■ **TASK ITEM**
Every line containing "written" should be identified and copied from the data below.

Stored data
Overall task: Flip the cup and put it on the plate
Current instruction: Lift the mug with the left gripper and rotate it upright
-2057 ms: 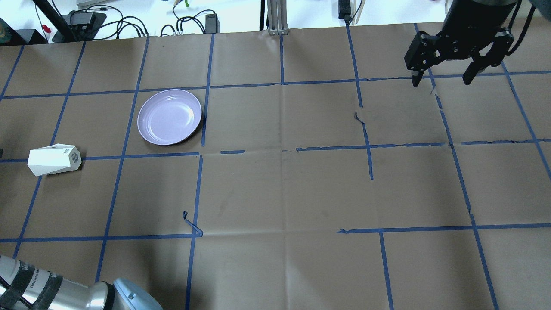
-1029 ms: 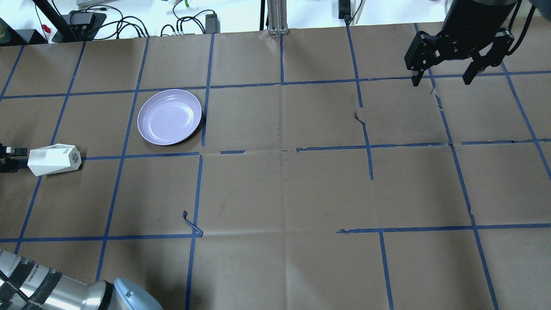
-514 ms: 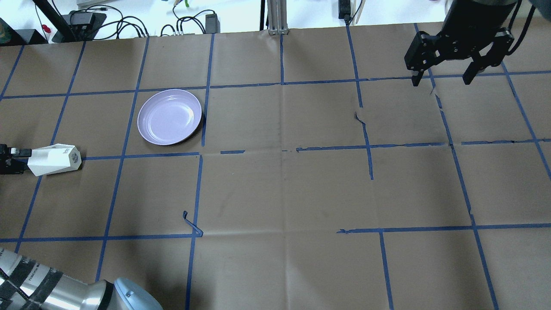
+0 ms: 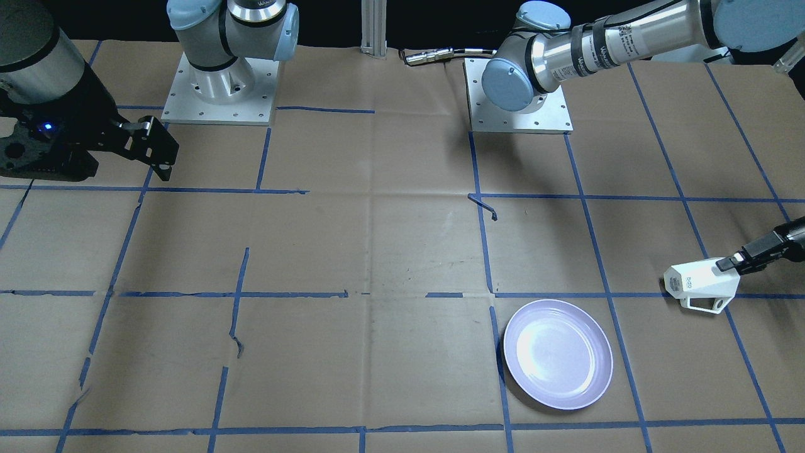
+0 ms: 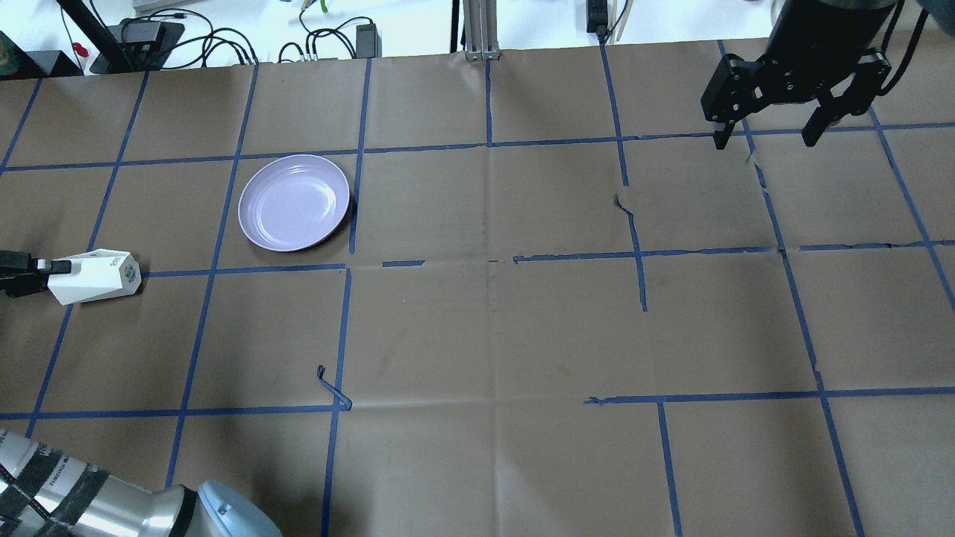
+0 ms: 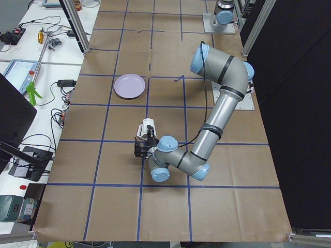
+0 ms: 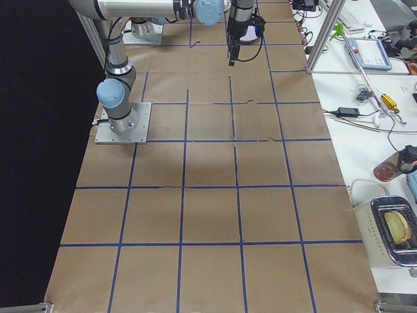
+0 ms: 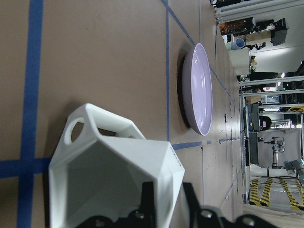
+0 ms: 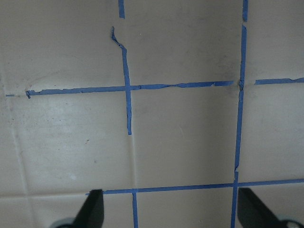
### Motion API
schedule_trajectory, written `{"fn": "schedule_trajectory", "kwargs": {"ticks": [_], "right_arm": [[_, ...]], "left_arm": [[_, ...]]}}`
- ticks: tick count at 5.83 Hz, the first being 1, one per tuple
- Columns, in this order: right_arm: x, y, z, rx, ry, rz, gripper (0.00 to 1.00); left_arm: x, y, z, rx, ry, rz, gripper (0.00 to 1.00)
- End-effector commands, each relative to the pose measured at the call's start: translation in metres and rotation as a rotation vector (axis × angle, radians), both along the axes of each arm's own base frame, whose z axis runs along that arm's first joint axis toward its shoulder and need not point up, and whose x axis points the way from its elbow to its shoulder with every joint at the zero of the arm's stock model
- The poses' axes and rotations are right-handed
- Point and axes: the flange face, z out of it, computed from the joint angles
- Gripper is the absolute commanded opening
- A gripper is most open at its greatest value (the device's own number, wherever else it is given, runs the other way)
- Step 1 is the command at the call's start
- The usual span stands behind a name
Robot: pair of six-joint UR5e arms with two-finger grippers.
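Observation:
The white faceted cup (image 5: 93, 276) lies on its side at the table's left edge, its mouth toward my left gripper and its handle toward the plate. It also shows in the front view (image 4: 698, 286) and the left wrist view (image 8: 114, 175). My left gripper (image 5: 45, 270) is at the cup's rim. In the left wrist view its fingers (image 8: 147, 202) pinch the rim wall, one inside and one outside. The lavender plate (image 5: 293, 202) lies flat beyond the cup, apart from it. My right gripper (image 5: 767, 139) is open and empty, high at the far right.
Brown paper with a blue tape grid covers the table (image 5: 492, 328). A loose curl of tape (image 5: 332, 388) sticks up near the front left. Cables and power bricks (image 5: 224, 41) lie past the far edge.
My left gripper came in from the left edge to the cup's mouth, and its fingers closed on the rim wall. The cup, plate and right arm stayed put.

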Motion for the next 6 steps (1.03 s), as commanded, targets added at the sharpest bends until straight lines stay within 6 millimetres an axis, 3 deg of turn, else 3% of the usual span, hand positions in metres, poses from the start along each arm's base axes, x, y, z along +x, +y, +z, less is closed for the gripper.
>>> {"fn": "schedule_trajectory", "kwargs": {"ticks": [1,2,6], "right_arm": [[0.000,0.000,0.000,0.000,0.000,0.000,1.00],[0.000,0.000,0.000,0.000,0.000,0.000,1.00],[0.000,0.000,0.000,0.000,0.000,0.000,1.00]], "left_arm": [[0.000,-0.002,0.007,-0.009,-0.008,0.003,0.00],[-0.004,-0.002,0.025,-0.011,-0.006,0.007,0.00],[-0.037,0.007,0.177,0.041,-0.104,0.064,0.00]]}}
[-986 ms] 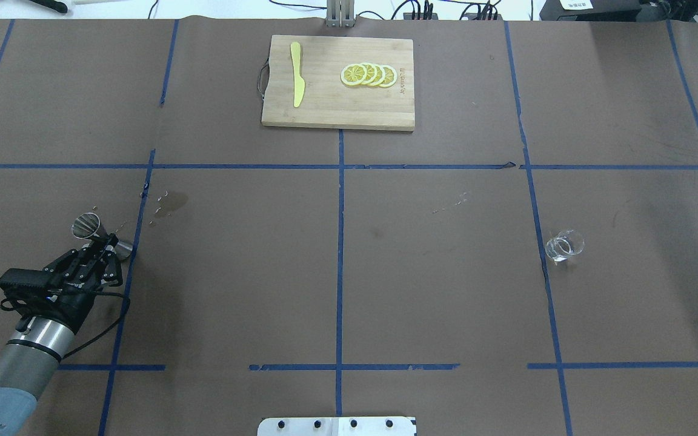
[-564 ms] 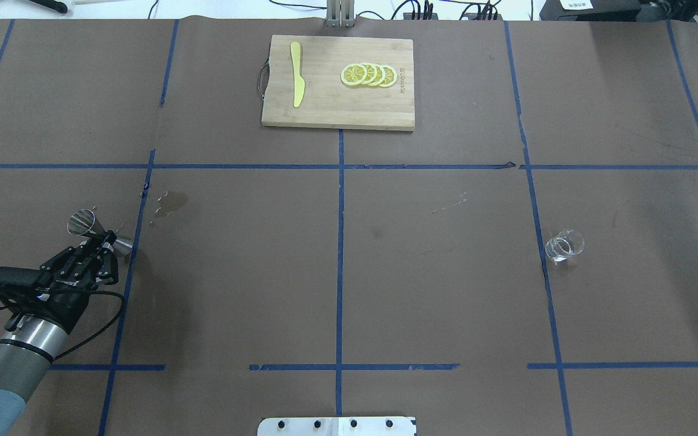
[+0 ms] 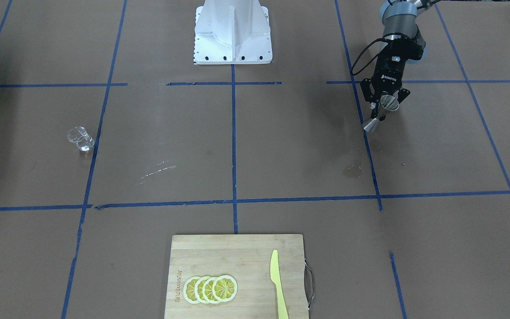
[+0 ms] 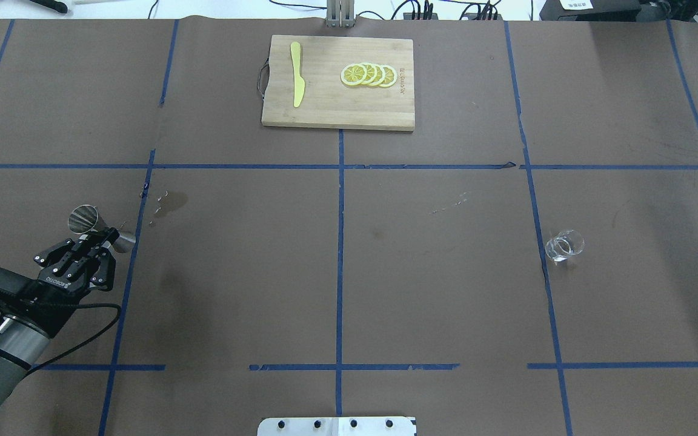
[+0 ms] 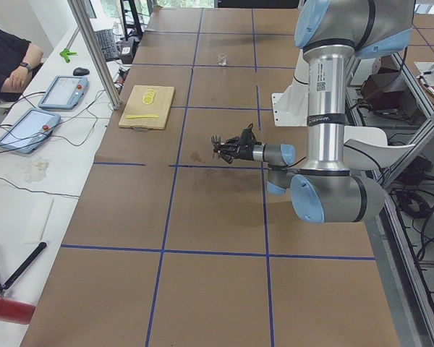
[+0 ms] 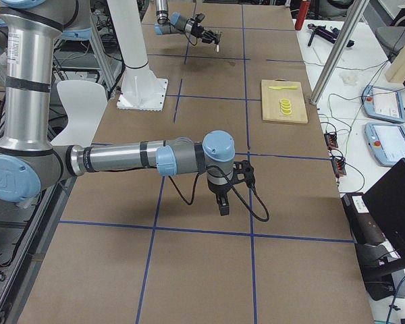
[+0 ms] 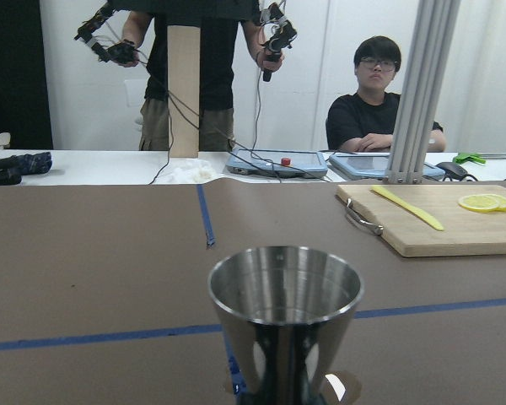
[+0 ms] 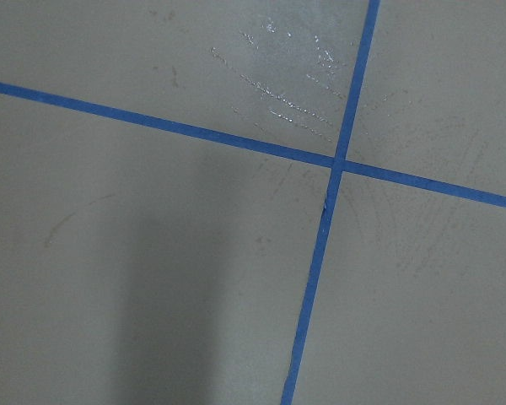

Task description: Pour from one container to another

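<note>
Left claw (image 4: 105, 237) clamps the shiny hourglass steel jigger (image 4: 84, 218) at its waist, seemingly empty.

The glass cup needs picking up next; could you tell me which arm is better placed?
The right arm: the glass cup stands on its side of the table, while the left arm's fingers hold the jigger far off.

We count one shiny hourglass steel jigger (image 3: 381, 112), one clear glass cup (image 4: 564, 245), one bamboo cutting board (image 4: 337, 106), one yellow knife (image 4: 297, 74) and four yellow lemon slices (image 4: 368, 74).
</note>
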Robot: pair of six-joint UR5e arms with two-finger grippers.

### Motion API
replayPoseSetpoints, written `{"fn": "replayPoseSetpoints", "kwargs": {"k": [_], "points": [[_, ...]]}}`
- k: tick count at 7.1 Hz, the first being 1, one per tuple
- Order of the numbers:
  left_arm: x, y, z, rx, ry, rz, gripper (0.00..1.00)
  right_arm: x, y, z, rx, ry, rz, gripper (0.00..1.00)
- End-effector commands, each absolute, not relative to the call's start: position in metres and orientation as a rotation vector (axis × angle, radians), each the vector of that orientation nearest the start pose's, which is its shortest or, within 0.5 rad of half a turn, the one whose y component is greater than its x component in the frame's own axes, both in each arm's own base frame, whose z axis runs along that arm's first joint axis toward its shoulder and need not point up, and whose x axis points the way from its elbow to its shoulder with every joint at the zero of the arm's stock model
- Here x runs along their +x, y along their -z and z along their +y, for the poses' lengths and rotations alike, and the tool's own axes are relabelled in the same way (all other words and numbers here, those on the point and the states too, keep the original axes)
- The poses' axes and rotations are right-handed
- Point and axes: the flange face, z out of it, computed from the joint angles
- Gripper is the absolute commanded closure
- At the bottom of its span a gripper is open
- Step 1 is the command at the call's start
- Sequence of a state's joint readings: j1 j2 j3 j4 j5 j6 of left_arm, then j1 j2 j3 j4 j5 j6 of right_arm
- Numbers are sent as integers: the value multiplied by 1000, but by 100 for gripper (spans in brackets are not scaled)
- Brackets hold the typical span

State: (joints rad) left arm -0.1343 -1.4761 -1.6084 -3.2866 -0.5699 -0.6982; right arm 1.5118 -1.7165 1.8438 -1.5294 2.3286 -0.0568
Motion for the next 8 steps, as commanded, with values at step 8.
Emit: {"fn": "replayPoseSetpoints", "kwargs": {"k": [8], "points": [[375,-370,-343,1667,-597,1150,100,39,-576,-449,185,180,-756,0]]}}
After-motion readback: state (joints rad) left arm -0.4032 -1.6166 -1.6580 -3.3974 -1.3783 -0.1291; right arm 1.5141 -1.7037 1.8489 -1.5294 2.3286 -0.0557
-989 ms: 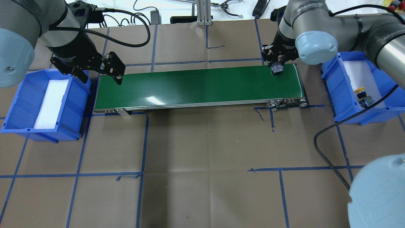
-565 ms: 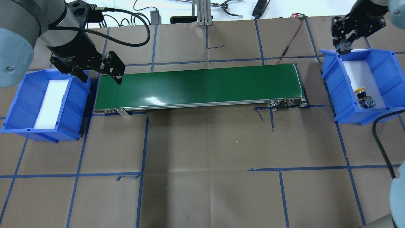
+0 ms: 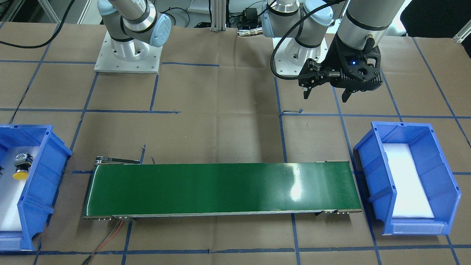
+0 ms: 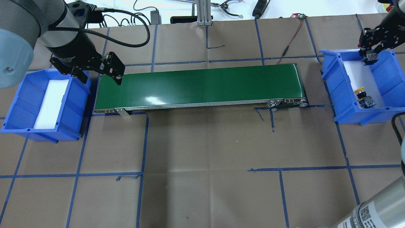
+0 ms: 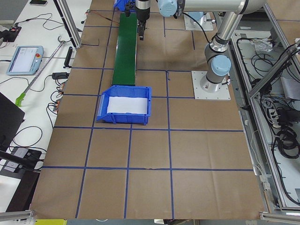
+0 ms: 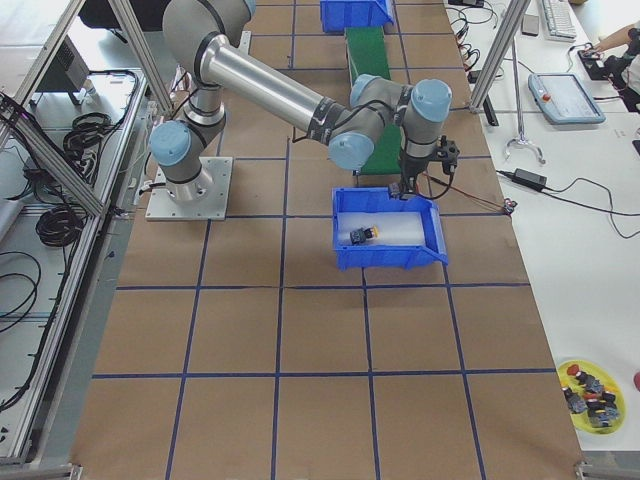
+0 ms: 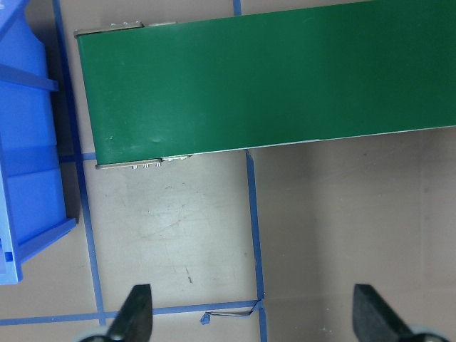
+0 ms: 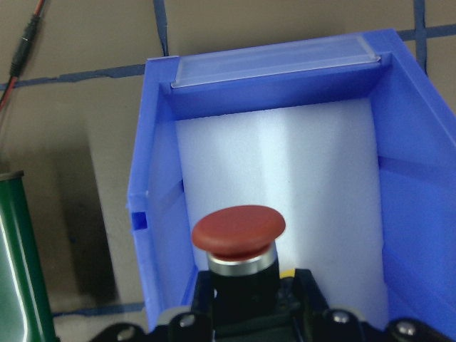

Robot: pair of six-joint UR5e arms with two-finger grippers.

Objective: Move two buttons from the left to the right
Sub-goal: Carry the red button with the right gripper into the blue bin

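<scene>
My right gripper (image 4: 369, 59) is shut on the red button (image 8: 239, 231) and holds it above the far end of the right blue bin (image 4: 387, 74). In the right wrist view the red cap faces down at the bin's white foam. The yellow button (image 4: 360, 92) lies in this bin near its front, and also shows in the front-facing view (image 3: 20, 172). My left gripper (image 4: 102, 80) is open and empty, hovering between the left blue bin (image 4: 19, 104) and the conveyor's left end. Its two fingertips (image 7: 135, 313) stand wide apart.
The green conveyor belt (image 4: 199, 84) runs between the two bins and carries nothing. The left bin holds only white foam (image 3: 406, 180). A red wire (image 4: 291, 38) lies behind the belt's right end. Brown paper with blue tape lines covers the table (image 4: 205, 164).
My right gripper has carried the red button from the belt's right end rightwards to above the right bin. The left arm has not moved.
</scene>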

■ **SOLVED PROBLEM**
schedule_trajectory, written `{"fn": "schedule_trajectory", "kwargs": {"ticks": [_], "right_arm": [[_, ...]], "left_arm": [[_, ...]]}}`
replayPoseSetpoints, written `{"fn": "replayPoseSetpoints", "kwargs": {"k": [_], "points": [[_, ...]]}}`

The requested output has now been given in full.